The Gadhafi regime has been gone for about eight months now, and the situation in the country is still tumultuous, but the impacts of Libya are still being felt wider across northern Africa.
Mali is split in half, with a coup in the southern half and a successful secessionist war in the northern half giving way to an internal civil war before the new country of Azawad has even been founded. The region is awash in weaponry from the Gadhafi regime, with missiles showing up as far away as Gaza, and groups like al-Qaeda in the Islamic Maghreb crowing loudly about the weapons they’ve acquired.
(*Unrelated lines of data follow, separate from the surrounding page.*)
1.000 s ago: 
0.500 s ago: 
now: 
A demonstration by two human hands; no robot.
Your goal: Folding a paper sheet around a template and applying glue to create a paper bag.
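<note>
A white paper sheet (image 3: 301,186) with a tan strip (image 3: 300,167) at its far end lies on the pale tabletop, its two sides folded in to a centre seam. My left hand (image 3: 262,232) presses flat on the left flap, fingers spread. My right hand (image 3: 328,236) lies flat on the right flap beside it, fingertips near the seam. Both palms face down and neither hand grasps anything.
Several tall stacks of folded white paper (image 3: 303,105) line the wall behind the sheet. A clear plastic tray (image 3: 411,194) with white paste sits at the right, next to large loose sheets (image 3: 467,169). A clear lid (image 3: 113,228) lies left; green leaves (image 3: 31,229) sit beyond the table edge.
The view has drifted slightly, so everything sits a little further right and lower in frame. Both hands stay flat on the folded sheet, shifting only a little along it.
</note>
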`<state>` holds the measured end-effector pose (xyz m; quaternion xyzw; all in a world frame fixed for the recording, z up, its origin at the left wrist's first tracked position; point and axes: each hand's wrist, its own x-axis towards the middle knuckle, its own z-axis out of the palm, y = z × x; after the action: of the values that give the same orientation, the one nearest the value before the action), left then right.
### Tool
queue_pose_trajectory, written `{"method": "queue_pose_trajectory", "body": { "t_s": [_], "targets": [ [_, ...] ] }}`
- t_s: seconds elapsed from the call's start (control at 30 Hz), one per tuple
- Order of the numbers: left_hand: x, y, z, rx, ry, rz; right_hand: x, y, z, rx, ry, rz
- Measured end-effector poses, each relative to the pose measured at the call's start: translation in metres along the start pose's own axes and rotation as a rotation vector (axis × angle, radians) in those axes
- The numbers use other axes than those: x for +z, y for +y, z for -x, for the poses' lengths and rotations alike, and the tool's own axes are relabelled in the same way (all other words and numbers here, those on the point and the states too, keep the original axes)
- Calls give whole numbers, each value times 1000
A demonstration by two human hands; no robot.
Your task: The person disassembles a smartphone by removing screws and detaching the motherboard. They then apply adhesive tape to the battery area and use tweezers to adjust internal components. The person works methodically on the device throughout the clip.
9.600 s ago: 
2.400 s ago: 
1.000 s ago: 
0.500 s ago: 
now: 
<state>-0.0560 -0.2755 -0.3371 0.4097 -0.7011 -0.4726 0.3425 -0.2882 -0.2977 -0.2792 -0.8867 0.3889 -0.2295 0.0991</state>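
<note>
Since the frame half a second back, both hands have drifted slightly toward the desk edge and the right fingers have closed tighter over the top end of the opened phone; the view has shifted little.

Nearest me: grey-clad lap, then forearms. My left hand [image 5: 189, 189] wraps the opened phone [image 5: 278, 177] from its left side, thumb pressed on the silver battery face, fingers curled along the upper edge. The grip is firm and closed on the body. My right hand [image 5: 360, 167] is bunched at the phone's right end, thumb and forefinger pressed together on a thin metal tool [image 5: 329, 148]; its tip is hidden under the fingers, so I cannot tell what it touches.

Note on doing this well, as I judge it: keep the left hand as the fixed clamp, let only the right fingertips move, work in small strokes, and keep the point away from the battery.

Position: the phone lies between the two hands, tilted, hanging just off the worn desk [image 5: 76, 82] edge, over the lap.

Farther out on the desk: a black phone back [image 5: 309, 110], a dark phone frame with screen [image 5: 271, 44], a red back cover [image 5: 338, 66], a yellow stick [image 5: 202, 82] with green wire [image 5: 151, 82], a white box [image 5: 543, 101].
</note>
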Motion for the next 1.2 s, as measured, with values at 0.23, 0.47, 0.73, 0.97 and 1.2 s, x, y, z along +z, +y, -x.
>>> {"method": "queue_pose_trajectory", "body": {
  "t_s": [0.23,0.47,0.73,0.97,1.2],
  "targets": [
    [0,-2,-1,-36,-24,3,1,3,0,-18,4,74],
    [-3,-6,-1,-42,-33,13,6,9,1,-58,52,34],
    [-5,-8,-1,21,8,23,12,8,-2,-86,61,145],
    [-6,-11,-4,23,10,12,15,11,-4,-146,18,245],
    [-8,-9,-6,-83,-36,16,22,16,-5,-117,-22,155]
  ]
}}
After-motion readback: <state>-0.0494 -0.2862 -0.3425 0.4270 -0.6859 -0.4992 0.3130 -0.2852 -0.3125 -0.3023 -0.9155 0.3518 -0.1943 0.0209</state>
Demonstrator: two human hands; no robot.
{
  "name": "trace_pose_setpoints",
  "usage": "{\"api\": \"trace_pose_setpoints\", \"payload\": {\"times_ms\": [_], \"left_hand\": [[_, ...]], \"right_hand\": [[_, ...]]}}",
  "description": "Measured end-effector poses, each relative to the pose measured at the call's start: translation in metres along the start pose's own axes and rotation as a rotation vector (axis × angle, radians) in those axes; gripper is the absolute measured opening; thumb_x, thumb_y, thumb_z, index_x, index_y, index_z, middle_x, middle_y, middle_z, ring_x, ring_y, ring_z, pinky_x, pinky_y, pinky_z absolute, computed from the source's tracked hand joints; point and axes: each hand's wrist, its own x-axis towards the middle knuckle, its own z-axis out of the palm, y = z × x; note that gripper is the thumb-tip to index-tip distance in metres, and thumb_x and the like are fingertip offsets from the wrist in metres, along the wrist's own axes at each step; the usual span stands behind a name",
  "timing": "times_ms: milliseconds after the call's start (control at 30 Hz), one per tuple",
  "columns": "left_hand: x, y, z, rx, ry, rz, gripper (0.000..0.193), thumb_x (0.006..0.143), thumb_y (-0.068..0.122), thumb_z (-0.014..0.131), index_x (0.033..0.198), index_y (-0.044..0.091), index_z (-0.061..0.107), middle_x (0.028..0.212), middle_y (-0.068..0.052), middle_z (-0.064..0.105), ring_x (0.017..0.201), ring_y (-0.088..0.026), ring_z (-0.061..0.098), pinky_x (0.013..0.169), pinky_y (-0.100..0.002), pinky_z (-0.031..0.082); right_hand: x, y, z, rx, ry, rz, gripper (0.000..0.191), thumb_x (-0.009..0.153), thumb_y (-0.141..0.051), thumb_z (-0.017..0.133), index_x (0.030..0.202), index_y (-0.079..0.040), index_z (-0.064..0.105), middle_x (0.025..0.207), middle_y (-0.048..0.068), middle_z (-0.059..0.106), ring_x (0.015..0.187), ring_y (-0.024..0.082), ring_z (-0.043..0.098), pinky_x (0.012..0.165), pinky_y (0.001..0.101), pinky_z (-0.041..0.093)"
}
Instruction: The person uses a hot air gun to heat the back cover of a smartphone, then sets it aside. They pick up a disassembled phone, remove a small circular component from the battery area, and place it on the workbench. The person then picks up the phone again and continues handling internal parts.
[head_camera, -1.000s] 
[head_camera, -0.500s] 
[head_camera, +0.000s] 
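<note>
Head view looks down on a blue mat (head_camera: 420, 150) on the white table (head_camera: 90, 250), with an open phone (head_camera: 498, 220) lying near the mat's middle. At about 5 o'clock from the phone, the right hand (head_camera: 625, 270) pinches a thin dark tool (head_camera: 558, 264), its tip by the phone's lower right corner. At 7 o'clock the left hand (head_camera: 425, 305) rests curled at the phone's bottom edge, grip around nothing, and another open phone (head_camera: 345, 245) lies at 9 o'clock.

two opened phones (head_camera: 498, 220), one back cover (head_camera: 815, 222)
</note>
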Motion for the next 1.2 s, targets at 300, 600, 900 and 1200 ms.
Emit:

When NATO decided to impose a regime change on Libya, few envisioned the level of impact it would have across the region, and even with the international community scrambling when weapons smuggling reports first broke out, the anti-aircraft missiles across the region are likely to remain a problem for years to come.
The impact of Libya is being looked at more closely as NATO nations continue to push for a military intervention in Syria, and as people try to predict what unforeseen impacts such a war will have not just in Syria, but across the Middle East.
Israel is seeing the regime change as an excuse to launch another bloody invasion of Lebanon, with a general today promising massive attacks against the civilian population in southern Lebanon.
US officials seem to be hoping the regime change will have a positive effect for them region-wide, harming Iran and Russia’s influence and increasing their own. As in the past, this pie-in-the-sky prediction is fueling the willingness to launch such a war, but as with Libya, any number of unforeseen effects could come along with imposing a new regime on Syria, and given the nation’s large chemical weapons stockpile, it could be even more dangerous.